War in 140 Characters by David Patrikarakos

War in 140 Characters by David Patrikarakos

Author:David Patrikarakos
Language: eng
Format: epub
Publisher: Basic Books
Published: 2017-11-13T16:00:00+00:00


7

THE POSTMODERN DICTATOR: ADVENTURES IN UNREALITY

Russian president Vladimir Putin understands the times in which he lives. When he annexed Crimea, Putin invaded and lopped off part of another country. His desire to steal other people’s land was atavistic. US secretary of state John Kerry called it a “nineteenth-century” move; it would have been equally at home in the ninth century.1 But his methods were irretrievably twenty-first-century.

Putin never officially invaded Crimea. No war was declared; no Russian soldiers ever officially crossed the border. Instead, several hundred troops marched into Simferopol and seized its regional parliament and Council of Ministers. They were masked and wore green uniforms without any identifying insignia. Of course everyone knew they were Russian, not least when they hoisted Russian flags over the captured buildings. Then, over the next few weeks, the “little green men” took control of the region, and on March 16, in a controversial, Russian-sponsored referendum, more than 96 percent of Crimeans purportedly voted to join the Russian Federation. Moscow had annexed a chunk of another sovereign state without officially invading it, or even firing a shot. It was, Putin said, democracy in action.

In one sense this is nothing new. The Russians call it maskirovka, military deception that “is carried out at national and theater levels to mislead the enemy as to political and military capabilities, intentions and timing of actions. In these spheres, as war is but an extension of politics, it includes political, economic and diplomatic measures as well as military.”2 Russia’s revered Marshal Georgy Zhukov developed it as a doctrine in the 1920s, but it is perfect for Putin, who is a new breed of autocrat.
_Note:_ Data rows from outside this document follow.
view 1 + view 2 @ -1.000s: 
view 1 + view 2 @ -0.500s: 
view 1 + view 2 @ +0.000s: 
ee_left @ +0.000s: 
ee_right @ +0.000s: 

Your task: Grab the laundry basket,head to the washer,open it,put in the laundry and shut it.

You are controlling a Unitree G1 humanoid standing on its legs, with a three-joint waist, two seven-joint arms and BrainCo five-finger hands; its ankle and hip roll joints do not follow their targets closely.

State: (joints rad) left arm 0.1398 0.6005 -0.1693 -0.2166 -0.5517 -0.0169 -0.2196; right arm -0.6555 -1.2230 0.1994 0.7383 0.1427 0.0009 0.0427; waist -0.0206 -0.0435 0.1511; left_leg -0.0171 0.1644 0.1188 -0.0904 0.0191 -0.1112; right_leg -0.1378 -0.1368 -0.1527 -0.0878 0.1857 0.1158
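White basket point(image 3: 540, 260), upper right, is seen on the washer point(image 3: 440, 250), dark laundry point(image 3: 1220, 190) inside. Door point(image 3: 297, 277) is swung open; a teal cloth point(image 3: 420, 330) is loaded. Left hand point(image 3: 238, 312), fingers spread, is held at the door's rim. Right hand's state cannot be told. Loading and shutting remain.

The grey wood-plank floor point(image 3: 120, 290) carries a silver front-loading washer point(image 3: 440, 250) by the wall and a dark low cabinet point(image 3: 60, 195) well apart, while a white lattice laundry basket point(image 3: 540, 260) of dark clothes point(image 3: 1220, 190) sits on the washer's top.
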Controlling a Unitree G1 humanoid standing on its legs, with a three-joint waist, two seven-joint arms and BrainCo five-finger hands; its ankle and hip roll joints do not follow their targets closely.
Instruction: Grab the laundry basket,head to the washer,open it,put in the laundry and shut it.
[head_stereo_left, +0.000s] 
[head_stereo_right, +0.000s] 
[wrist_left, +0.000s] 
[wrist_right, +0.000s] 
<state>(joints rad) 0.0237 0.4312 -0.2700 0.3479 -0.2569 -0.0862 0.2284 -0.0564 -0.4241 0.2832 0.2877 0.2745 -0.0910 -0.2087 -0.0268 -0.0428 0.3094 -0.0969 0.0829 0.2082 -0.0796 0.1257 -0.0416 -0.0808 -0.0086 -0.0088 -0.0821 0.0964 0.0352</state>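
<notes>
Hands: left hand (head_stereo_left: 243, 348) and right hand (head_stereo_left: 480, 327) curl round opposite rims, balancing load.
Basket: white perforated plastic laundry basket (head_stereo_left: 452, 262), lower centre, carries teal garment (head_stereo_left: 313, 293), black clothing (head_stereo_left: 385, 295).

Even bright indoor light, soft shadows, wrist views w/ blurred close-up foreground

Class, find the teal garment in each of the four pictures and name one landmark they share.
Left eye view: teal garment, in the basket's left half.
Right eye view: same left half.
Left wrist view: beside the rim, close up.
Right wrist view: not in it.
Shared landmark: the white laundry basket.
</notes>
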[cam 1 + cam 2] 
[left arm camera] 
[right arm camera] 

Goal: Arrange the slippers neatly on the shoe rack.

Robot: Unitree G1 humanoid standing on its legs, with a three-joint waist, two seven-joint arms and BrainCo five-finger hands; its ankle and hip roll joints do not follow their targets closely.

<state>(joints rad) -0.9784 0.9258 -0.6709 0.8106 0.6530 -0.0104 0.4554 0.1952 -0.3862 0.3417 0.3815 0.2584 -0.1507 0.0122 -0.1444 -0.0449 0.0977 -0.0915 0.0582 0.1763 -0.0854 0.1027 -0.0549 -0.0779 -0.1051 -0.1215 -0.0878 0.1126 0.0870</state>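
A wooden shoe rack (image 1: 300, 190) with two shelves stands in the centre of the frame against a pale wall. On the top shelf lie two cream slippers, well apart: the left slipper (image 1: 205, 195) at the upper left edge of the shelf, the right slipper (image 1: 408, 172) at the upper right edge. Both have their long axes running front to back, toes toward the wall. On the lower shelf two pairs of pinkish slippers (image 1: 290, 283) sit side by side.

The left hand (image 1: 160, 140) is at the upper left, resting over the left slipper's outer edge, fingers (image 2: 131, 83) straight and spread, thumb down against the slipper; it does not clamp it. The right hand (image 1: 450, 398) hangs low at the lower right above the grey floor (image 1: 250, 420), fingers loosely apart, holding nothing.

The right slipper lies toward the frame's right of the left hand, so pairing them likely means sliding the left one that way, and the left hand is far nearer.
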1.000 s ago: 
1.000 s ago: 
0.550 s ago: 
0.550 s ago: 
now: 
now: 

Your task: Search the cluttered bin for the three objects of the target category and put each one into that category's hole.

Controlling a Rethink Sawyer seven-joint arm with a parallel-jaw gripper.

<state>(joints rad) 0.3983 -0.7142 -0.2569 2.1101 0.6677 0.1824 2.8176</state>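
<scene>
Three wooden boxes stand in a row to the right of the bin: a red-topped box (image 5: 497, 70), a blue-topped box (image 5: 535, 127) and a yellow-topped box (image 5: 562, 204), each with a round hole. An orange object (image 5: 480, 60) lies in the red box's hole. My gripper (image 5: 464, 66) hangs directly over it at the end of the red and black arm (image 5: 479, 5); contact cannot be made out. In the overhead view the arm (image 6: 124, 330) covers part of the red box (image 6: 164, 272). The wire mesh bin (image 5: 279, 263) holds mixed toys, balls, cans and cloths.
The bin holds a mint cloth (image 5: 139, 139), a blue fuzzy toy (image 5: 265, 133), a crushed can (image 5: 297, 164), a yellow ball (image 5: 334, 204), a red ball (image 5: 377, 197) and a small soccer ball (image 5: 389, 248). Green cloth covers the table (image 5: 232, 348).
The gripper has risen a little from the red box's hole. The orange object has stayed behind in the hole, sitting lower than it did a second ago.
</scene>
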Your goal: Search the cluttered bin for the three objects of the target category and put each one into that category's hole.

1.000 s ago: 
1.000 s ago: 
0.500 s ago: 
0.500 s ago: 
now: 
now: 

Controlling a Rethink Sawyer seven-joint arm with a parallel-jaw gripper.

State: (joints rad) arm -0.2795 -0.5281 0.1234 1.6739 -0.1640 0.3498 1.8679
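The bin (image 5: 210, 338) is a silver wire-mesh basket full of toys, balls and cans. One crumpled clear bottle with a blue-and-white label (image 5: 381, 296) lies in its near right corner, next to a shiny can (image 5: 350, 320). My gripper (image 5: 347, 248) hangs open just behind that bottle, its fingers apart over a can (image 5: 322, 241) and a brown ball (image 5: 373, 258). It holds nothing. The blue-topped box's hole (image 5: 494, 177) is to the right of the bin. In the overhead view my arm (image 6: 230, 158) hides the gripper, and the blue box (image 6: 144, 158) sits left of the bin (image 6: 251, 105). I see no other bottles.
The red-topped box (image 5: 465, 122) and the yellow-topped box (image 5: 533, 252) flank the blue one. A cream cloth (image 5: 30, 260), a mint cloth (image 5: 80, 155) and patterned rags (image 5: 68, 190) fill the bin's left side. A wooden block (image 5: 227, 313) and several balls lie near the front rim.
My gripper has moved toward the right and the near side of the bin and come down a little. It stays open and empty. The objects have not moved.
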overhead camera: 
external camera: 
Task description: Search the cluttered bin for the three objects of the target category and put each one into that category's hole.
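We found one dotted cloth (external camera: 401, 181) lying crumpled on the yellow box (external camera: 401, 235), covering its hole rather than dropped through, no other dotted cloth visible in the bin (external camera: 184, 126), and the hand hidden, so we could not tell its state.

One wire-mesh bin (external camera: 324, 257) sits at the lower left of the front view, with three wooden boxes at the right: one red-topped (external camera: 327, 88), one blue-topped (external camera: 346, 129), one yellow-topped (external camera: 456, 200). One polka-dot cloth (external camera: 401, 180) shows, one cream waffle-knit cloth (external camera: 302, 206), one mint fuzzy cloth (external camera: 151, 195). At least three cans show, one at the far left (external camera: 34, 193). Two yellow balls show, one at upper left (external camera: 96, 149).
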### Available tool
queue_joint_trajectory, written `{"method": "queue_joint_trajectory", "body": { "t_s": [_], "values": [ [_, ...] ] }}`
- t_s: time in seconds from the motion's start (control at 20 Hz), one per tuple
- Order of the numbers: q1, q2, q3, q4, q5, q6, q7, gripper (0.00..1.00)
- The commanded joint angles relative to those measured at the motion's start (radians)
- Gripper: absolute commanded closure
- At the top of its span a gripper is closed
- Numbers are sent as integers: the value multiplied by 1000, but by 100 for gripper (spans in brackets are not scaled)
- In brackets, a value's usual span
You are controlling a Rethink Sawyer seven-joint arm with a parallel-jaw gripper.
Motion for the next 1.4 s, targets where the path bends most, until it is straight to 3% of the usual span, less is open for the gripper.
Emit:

In his book The Dictator’s Learning Curve: Inside the Global Battle for Democracy William J. Dobson argues that today’s successful despots are the ones who have understood the need to evolve. Totalitarianism is a fundamentally twentieth-century phenomenon. Idi Amin, Pol Pot, and Saddam Hussein are passé—they all tried it and they all failed. The yearning for democracy is, as the Arab Spring showed, global. Its promotion, as Dobson points out, is an international industry stuffed with an array of human rights, election monitoring, and development organizations, not to mention the passersby who will broadcast your every sadism to the Internet.3 Become too overtly homicidal and you are Syria’s Bashar al-Assad; wall yourself up from the world and you become North Korea’s Kim Jong-un.

Putin has internalized these lessons. You can behave to all intents and purposes like a dictator, but you must look like a democrat. Putin’s Russia has replaced Soviet brutality with more understated forms of oppression, scrupulously coated in a veneer of democracy and the language of human rights. He has replaced the gulag with zoning violations to shut down the offices of dissident newspapers, the firing squad with audits to bankrupt recalcitrant businessmen. Elections (though rigged) are observed; the constitution (though liberally interpreted) is sacred; opposition parties are created rather than banned. Democracy is “managed.” And you can’t go around invading countries or killing people en masse.